JAMIE
HE WAS A' THE WORLD
TAE ME
MOTHER

PRIVATE JAMES PRENTICE GOW

10TH NOVEMBER 1918 AGE 26

BURIED: TERLINCTHUN BRITISH CEMETERY, WIMILLE, FRANCE


TELEGRAM to Gow, Parkhouse Lane, Duke St, Glasgow
10.10.1918
Regret 14482 Gow Cameron Highlanders reported dangerously ill gun shot wounds groin penetrating abdomen at 3 Australian Casualty Station France. Regret permission to visit him cannot be granted.

James Gow enlisted on 9 November 1914 and disembarked in France on 22 February 1915. This is such rapid training period that I wonder whether he was already a territorial soldier. He served throughout the war with the Cameron Highlanders being invalided home with cellulitis in December 1916 and hospitalised for 74 days with malaria in 1917. On recovering he was sent to France again, disembarking on 21 June 1918 and joining the 5th Battalion Cameron Highlanders.
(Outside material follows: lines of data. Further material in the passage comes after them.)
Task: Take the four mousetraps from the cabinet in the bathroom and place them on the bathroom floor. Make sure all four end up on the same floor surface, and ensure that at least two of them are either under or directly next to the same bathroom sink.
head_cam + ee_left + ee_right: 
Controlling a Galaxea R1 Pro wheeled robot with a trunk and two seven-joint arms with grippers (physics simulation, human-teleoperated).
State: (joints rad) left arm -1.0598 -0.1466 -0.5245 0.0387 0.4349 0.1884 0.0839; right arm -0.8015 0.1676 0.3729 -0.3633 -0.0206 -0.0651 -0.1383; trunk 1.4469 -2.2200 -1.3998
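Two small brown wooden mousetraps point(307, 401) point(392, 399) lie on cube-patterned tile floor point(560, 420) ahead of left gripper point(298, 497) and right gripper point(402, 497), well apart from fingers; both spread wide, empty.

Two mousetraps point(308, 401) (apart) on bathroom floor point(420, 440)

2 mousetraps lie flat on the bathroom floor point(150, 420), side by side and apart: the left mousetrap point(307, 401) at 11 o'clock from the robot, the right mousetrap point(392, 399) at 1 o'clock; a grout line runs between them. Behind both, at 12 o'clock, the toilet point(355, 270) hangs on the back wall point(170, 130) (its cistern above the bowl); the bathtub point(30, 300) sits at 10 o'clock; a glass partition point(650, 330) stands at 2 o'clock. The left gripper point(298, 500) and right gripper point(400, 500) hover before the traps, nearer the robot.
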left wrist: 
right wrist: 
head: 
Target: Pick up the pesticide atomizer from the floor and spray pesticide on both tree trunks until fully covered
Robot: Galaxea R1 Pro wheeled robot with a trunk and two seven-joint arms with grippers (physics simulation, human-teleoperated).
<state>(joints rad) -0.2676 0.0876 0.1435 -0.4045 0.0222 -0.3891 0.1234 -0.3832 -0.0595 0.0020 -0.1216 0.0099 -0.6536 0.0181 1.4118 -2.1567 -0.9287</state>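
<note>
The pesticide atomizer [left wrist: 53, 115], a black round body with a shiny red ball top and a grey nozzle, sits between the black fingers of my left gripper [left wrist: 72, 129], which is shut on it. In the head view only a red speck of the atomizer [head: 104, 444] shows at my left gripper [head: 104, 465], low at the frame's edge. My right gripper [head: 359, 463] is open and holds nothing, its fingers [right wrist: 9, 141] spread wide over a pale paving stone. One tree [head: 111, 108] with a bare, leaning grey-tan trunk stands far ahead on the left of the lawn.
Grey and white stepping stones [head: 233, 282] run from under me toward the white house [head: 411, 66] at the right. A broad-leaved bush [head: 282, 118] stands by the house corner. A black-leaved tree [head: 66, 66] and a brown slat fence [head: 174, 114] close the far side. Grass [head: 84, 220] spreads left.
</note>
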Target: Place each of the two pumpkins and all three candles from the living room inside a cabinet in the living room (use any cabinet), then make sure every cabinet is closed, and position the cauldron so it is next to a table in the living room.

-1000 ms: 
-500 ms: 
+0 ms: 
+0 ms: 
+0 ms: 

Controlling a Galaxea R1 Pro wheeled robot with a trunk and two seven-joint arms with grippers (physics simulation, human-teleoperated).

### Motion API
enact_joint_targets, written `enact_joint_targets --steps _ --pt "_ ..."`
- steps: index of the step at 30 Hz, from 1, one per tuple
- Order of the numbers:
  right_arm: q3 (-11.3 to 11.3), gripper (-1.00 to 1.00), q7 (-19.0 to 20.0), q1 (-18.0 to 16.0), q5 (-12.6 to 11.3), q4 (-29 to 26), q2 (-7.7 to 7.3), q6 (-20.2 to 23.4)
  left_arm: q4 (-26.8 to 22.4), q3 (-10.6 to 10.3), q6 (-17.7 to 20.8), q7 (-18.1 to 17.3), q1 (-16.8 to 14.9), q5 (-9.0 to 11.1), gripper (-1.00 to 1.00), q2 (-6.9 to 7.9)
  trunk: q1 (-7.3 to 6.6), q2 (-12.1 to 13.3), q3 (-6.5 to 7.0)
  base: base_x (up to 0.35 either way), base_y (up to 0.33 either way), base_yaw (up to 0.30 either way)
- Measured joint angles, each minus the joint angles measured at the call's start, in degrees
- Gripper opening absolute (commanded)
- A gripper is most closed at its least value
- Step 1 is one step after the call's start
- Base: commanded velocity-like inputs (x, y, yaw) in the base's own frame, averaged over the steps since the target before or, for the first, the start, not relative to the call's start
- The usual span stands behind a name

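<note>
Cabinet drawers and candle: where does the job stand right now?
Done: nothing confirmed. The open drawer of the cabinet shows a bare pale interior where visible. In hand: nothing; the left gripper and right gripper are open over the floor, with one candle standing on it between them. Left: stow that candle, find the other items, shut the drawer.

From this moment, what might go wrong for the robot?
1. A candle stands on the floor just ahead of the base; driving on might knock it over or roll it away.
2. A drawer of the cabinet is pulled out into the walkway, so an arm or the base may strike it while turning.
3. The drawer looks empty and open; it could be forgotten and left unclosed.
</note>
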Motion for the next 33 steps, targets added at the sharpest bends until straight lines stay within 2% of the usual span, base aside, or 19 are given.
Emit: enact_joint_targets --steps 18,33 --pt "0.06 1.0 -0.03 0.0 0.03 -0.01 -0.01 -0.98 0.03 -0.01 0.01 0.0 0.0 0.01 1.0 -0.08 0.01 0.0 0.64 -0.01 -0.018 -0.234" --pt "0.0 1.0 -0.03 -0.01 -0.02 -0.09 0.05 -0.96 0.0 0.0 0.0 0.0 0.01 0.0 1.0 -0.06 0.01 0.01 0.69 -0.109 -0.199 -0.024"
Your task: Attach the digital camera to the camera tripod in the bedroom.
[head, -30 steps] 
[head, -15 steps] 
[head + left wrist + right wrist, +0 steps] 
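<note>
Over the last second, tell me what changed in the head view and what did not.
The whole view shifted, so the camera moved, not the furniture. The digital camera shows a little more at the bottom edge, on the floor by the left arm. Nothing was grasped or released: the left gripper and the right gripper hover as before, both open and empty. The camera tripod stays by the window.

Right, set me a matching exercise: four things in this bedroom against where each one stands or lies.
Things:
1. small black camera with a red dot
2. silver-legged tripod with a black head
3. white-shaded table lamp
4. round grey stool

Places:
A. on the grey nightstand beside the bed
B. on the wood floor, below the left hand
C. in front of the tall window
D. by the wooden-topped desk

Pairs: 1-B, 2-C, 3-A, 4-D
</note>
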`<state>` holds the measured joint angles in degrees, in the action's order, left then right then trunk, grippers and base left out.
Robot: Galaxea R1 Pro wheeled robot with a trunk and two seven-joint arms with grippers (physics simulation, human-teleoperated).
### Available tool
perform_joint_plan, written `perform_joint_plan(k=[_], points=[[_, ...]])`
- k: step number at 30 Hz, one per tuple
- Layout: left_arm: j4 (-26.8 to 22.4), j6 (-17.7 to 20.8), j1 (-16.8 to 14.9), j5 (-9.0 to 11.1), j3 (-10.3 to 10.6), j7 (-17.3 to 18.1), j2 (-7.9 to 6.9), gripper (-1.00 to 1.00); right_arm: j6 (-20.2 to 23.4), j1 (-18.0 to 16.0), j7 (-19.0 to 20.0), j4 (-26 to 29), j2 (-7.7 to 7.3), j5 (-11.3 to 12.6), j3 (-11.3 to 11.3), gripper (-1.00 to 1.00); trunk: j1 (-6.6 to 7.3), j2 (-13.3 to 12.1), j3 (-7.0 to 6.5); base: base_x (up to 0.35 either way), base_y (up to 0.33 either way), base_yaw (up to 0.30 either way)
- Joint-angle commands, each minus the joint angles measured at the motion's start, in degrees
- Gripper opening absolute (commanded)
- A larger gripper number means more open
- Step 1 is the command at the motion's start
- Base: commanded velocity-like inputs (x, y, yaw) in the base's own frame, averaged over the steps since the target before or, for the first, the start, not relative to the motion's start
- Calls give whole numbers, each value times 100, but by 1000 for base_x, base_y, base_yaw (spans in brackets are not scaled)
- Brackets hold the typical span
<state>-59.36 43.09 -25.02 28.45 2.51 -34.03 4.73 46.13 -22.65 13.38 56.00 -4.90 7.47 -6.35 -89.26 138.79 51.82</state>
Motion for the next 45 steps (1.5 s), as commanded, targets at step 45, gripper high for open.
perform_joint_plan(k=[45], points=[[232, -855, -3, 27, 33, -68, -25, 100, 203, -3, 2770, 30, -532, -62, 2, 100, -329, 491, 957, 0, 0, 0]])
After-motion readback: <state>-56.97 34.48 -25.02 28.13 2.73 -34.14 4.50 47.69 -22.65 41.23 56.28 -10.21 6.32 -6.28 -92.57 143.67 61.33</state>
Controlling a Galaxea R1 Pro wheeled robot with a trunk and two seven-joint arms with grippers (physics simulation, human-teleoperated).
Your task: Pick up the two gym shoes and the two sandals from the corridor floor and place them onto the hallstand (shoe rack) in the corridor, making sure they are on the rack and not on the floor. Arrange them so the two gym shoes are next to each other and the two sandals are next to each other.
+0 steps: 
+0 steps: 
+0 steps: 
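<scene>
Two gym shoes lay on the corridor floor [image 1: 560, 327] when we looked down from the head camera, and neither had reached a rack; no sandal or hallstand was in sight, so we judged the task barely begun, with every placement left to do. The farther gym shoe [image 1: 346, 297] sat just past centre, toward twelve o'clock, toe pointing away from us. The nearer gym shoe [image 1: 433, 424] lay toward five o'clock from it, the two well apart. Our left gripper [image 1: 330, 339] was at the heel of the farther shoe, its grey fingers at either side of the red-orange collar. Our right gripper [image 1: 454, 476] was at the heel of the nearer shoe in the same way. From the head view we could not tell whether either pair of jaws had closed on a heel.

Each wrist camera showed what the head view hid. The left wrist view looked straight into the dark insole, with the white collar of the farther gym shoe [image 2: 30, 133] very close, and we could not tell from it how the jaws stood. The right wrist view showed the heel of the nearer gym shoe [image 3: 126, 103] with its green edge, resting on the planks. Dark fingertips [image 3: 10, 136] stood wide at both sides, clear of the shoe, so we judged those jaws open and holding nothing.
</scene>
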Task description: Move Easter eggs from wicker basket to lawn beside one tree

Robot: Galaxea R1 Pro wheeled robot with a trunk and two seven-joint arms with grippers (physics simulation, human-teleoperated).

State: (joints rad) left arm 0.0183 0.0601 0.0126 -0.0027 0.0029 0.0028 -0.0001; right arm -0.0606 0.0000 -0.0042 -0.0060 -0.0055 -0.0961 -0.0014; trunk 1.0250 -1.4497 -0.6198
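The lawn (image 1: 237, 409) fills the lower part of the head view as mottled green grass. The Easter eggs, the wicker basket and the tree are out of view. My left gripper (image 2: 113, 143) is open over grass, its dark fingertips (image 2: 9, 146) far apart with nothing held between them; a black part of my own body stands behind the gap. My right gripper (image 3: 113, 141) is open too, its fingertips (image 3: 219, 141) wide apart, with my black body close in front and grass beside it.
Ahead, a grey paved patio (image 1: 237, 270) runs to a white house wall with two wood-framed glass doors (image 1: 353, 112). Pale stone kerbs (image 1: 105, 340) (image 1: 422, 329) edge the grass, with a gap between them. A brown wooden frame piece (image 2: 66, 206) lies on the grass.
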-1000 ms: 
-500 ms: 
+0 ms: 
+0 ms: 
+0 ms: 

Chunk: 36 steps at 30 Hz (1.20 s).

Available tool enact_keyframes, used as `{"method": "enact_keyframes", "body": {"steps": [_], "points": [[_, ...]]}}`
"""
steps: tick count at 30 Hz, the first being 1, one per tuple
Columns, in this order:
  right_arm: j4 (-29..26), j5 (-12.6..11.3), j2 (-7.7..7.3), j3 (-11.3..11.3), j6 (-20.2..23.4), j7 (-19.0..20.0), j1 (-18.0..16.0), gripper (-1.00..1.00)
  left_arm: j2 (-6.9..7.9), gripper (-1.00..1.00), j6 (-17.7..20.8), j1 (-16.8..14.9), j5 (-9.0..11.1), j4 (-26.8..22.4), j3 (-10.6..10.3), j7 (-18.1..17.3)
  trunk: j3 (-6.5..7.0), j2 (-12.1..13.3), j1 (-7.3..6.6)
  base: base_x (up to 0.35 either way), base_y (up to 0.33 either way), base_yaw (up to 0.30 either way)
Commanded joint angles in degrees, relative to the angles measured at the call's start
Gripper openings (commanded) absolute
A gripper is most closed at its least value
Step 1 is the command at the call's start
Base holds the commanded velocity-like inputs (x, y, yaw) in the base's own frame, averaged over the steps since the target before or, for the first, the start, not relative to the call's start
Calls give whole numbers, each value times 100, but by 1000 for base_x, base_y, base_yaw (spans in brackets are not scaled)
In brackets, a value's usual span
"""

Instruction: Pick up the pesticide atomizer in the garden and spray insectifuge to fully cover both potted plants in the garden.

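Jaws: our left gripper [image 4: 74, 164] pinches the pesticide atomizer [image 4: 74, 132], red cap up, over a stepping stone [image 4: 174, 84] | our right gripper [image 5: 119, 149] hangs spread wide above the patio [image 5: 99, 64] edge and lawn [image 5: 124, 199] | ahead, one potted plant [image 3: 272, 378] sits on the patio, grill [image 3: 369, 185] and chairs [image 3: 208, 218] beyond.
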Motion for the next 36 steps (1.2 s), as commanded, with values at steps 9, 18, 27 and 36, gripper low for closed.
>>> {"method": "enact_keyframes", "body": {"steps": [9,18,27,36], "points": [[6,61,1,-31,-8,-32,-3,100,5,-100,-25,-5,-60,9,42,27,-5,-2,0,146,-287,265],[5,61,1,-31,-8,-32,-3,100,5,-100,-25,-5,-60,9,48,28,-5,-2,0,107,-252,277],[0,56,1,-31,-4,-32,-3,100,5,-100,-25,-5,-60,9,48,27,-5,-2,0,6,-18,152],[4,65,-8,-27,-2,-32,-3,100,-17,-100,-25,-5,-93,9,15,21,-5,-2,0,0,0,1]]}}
He was wounded on 5 October and died just over a month later. All this information comes from Gow's service file which is one of the few to have survived.
The families of 'dangerously ill" soldiers were regularly given permission to visit them in the base hospitals in France. The Army would even pay the fares of those who would otherwise have been unable to afford it. Why Mrs Gow should have been refused permission to visit her son cannot be known but it is unusual.
Andrew and Jemima Gow had five children, four of them sons, James was the fourth child. The family lived in Glasgow where Andrew, the father, was a prison warder. At the time of his enlistment, James was a clerk.
Jemima chose her son's inscription - plain, simple and so affecting, the Scottish dialect adding to its simple honesty. Was he her favourite child?